I'm very conscious of the fact a PP pointed out, there's not much we can do to force the man to step up if they don't want to. If he or i left then he'd have more money, even more freedom and less responsibility whereas I'd be shouldering %100 of the responsibility of the children as opposed to %70-%80 of it.

I couldn't then force him to share 50/50 childcare or guarantee that he'd want to take the DC for overnights, he would essentially be able to decide just how much or how little parenting he wanted to do.

The only thing I could enforce would be maintenance but then many manage to engineer the system so they don't end up paying a penny, or are paying such a meagre amount that it's simply not worth it.

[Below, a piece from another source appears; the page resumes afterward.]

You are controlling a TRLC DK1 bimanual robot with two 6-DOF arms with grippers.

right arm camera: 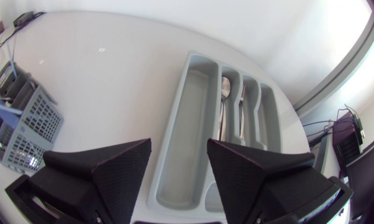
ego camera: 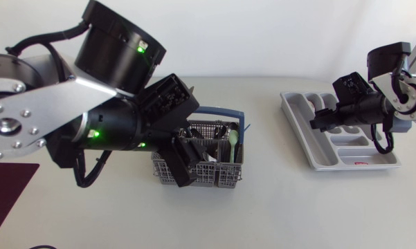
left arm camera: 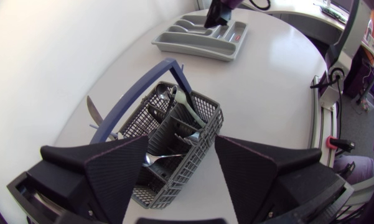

I'm not suggesting he's going to do any of the above but the potential is always there isn't it, we are literally at the mercy of common decency when having children with somebody and alot of what comes out post children isn't immediately apparent beforehand.

I wouldn't have envisioned him to be somebody likely to check out of family life to the extent that he does, I'm shocked at my judgement or lack of, but then people do change. Don't they?

Having DC doesn't always being out the best in people so I've realised. I've lost alot of confidence and he's become slightly selfish.

I'm looking online now for local mum groups.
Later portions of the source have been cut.